On ne lit pas Mars la rouge, on
plonge en immersion dans un autre monde, le lecteur déambule sur le régolite, arpente
les canyons ou se balade sur la plateforme d’Olympus Mons à vingt et un kilomètres
d’altitude. Les inévitables considérations scientifiques liées à ce type d’ouvrage
ne nuisent pas à la marche du récit, d’autant que l’écrivain, peut-être inspiré
par l’ouvrage de Robert Heinlein Révolte
sur la lune, ne fait pas l’impasse sur l’environnement politico-économique.
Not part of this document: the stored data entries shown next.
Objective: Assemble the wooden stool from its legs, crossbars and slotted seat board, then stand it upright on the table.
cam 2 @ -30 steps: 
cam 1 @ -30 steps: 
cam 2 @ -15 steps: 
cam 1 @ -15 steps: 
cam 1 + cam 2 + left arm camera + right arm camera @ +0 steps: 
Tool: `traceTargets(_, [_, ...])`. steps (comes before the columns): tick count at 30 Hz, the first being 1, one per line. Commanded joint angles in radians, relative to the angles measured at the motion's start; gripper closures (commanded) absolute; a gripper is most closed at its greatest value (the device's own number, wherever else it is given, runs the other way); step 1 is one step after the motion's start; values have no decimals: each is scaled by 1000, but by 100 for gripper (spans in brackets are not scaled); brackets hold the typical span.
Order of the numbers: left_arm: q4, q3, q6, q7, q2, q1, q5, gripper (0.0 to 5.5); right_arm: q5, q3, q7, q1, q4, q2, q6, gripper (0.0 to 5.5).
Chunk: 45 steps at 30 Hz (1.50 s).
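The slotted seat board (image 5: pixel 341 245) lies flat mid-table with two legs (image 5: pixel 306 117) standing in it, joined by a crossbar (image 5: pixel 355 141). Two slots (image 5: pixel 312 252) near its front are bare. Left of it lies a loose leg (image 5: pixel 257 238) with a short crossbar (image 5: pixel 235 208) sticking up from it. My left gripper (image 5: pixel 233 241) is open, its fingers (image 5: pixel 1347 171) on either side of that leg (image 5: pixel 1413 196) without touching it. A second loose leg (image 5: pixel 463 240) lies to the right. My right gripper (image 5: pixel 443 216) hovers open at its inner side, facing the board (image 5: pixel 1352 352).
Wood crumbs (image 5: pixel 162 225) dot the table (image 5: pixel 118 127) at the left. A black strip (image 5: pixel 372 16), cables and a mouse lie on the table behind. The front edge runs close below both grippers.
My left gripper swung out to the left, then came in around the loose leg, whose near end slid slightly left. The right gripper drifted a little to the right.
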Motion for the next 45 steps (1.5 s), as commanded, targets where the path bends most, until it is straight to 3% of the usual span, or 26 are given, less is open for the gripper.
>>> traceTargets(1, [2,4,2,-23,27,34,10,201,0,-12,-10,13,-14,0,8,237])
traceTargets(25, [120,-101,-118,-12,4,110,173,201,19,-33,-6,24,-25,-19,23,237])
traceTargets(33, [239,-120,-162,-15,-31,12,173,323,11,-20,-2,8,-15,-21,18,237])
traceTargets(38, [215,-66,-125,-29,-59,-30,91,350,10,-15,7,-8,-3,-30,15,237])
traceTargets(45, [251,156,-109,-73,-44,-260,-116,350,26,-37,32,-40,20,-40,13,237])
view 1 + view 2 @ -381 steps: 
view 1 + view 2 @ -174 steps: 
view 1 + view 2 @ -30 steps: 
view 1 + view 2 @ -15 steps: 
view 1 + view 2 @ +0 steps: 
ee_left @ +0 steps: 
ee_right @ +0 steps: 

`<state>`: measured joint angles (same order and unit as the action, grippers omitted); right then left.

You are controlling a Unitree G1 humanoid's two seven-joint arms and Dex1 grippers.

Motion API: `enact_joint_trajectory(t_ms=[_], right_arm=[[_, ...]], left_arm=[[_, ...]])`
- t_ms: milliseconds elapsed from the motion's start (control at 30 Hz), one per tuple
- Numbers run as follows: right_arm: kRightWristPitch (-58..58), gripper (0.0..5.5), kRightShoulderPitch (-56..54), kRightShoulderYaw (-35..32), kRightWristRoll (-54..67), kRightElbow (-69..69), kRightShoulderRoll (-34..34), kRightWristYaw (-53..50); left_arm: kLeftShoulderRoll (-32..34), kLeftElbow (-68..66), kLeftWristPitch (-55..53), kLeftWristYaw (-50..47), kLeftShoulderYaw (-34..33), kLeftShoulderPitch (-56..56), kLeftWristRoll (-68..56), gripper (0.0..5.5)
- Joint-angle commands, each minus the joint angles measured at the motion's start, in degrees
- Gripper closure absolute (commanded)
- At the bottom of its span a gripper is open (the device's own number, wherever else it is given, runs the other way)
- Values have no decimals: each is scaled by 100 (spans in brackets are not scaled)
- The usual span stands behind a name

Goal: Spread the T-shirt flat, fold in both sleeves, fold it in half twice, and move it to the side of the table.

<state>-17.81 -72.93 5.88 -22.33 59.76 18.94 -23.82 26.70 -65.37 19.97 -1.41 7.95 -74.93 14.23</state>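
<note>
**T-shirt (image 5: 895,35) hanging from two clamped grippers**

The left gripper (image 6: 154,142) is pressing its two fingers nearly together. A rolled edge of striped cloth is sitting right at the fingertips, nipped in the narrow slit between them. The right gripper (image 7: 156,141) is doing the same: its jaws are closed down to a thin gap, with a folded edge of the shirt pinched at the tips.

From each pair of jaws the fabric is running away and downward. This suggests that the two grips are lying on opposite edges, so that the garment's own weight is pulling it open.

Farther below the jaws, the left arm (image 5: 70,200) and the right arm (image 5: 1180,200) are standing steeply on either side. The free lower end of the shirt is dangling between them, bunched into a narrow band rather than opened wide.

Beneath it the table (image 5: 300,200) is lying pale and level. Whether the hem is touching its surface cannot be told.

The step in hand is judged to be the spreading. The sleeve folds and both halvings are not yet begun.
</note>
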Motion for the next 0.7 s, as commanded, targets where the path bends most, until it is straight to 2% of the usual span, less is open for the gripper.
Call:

Comme tous les grands romanciers, l’auteur s’approprie le temps ; les
pionniers dont certains disparaissent sont rejoints par d’autres migrants, de
nouveaux enjeux surgissent, Mars elle-même évolue.
La lecture
achevée, on se souviendra de la beauté minérale et multiple de ce monde, tout
autant que de la force des personnages créés par Kim Stanley Robinson. L’ultime
dialogue entre Maya et Hiroko rappelle l’épilogue de Chroniques Martiennes. Ça tombe bien, Mars la rouge rejoint le fameux livre de Ray Bradbury au Panthéon littéraire
martien en compagnie de La guerre des
mondes de H.G Wells.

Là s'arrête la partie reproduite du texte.